* Work task *
Pull out of the data below the stretch of lines bounded by the one containing "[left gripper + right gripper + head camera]" and the one containing "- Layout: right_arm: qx", both bounds included, unchanged.

(Extracted records)
::::::::::

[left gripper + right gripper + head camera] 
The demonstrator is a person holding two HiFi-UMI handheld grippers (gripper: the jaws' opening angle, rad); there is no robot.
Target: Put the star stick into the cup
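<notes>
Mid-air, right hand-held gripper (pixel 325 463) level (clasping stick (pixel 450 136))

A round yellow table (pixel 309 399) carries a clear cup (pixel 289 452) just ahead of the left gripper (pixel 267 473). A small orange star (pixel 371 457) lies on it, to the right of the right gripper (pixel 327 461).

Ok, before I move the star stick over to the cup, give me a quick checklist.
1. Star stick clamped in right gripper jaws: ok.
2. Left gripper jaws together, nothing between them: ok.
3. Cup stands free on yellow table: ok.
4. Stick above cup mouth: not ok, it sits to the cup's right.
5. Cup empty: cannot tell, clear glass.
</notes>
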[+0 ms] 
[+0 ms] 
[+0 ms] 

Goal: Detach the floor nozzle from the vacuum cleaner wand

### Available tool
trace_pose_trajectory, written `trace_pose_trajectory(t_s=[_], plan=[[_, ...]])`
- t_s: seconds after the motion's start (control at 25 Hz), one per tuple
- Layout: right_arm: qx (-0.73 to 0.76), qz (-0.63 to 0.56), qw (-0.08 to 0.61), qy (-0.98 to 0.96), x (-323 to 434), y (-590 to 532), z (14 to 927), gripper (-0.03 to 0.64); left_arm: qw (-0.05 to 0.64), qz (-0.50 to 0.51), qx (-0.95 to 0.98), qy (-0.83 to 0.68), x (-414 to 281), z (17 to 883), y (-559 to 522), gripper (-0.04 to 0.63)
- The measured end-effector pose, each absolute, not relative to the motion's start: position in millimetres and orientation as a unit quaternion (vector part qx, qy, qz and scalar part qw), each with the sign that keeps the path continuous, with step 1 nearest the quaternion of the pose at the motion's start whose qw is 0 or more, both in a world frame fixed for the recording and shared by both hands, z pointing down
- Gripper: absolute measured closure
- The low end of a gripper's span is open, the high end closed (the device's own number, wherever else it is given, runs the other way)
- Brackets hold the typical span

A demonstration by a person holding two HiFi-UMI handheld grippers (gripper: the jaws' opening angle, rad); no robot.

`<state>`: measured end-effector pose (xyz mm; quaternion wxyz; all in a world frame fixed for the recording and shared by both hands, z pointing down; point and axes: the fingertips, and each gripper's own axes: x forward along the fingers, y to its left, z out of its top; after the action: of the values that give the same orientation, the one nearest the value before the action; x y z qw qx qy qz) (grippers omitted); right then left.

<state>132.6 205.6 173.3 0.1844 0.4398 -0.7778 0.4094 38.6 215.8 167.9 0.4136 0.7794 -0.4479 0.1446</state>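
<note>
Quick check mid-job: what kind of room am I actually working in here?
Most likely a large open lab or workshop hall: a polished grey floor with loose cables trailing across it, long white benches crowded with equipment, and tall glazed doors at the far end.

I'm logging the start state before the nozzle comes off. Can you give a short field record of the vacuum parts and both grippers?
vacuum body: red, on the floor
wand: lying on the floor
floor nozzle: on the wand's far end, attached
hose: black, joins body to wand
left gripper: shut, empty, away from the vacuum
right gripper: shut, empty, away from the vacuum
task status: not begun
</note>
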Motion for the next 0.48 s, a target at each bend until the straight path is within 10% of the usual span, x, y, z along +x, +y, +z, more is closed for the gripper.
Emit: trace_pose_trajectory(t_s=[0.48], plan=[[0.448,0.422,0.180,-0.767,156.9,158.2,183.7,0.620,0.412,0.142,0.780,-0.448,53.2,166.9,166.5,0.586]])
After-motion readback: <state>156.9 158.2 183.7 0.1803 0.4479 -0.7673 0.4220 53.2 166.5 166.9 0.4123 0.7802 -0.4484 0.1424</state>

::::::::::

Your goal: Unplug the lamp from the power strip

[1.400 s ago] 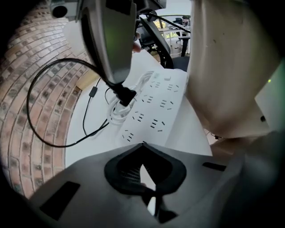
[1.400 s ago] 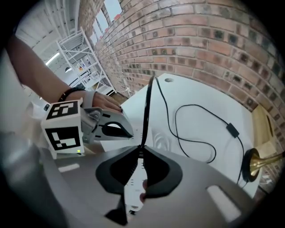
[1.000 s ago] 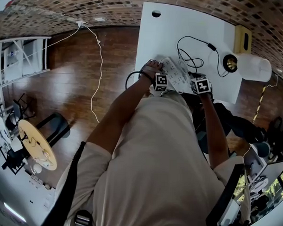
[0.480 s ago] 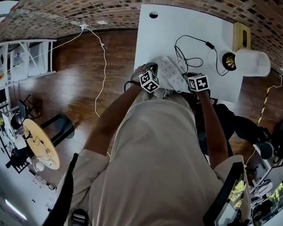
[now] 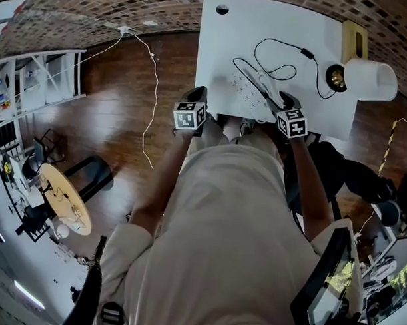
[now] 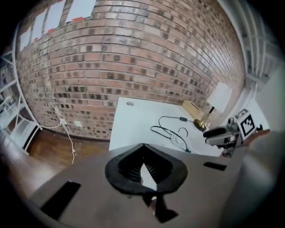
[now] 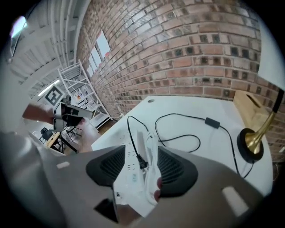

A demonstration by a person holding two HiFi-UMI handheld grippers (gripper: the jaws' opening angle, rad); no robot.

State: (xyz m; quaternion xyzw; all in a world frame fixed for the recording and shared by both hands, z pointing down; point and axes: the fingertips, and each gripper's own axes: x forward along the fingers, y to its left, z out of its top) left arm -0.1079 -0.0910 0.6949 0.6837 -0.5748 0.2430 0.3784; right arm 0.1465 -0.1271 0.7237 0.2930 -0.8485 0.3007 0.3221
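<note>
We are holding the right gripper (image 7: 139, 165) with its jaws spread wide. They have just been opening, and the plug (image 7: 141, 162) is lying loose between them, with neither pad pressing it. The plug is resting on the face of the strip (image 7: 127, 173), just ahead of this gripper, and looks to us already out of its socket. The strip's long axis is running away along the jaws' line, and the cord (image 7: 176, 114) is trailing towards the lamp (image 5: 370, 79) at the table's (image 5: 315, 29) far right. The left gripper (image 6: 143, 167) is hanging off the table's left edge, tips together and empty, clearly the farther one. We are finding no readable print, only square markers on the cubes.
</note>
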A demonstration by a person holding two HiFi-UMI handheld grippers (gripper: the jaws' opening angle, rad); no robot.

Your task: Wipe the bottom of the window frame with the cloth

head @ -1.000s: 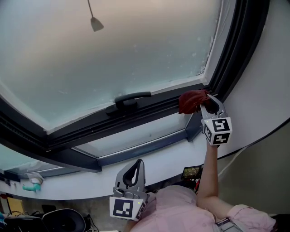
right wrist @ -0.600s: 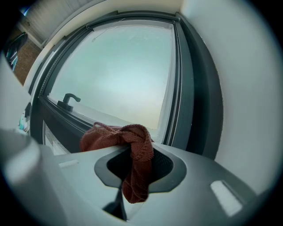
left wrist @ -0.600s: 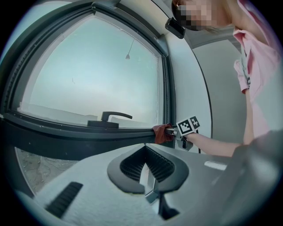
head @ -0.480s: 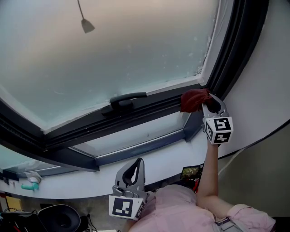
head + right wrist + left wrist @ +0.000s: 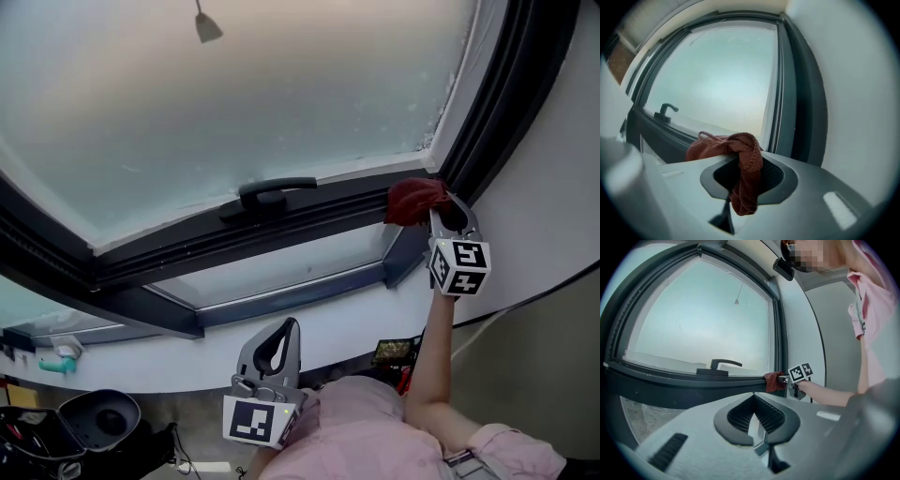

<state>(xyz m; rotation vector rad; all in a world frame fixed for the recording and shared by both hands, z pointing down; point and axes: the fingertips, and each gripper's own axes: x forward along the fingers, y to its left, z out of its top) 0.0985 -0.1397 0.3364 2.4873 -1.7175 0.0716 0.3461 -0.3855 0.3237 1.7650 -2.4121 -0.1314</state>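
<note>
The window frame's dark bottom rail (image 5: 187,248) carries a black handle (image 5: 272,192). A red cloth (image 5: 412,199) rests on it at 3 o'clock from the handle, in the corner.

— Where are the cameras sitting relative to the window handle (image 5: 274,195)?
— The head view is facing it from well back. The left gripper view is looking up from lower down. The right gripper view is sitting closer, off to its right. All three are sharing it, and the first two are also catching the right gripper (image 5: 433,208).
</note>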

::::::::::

* Written response *
[left gripper + right gripper + head camera] 
The demonstrator is a person holding two HiFi-UMI handheld grippers (gripper: the jaws' opening angle, rad); there is no robot.
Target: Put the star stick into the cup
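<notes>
Mid-air, right hand-held gripper (pixel 325 463) level (clasping stick (pixel 450 136))

A round yellow table (pixel 309 399) carries a clear cup (pixel 289 452) just ahead of the left gripper (pixel 267 473). A small orange star (pixel 371 457) lies on it, to the right of the right gripper (pixel 327 461).

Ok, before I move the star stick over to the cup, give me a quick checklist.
1. Star stick clamped in right gripper jaws: ok.
2. Left gripper jaws together, nothing between them: ok.
3. Cup stands free on yellow table: ok.
4. Stick above cup mouth: not ok, it sits to the cup's right.
5. Cup empty: cannot tell, clear glass.
</notes>
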[+0 ms] 
[+0 ms] 
[+0 ms] 

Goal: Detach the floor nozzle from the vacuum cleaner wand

### Available tool
trace_pose_trajectory, written `trace_pose_trajectory(t_s=[_], plan=[[_, ...]])`
- t_s: seconds after the motion's start (control at 25 Hz), one per tuple
- Layout: right_arm: qx (-0.73 to 0.76), qz (-0.63 to 0.56), qw (-0.08 to 0.61), qy (-0.98 to 0.96), x (-323 to 434), y (-590 to 532), z (14 to 927), gripper (-0.03 to 0.64); left_arm: qw (-0.05 to 0.64), qz (-0.50 to 0.51), qx (-0.95 to 0.98), qy (-0.83 to 0.68), x (-414 to 281), z (17 to 883), y (-559 to 522), gripper (-0.04 to 0.63)

Output for this exercise is complete.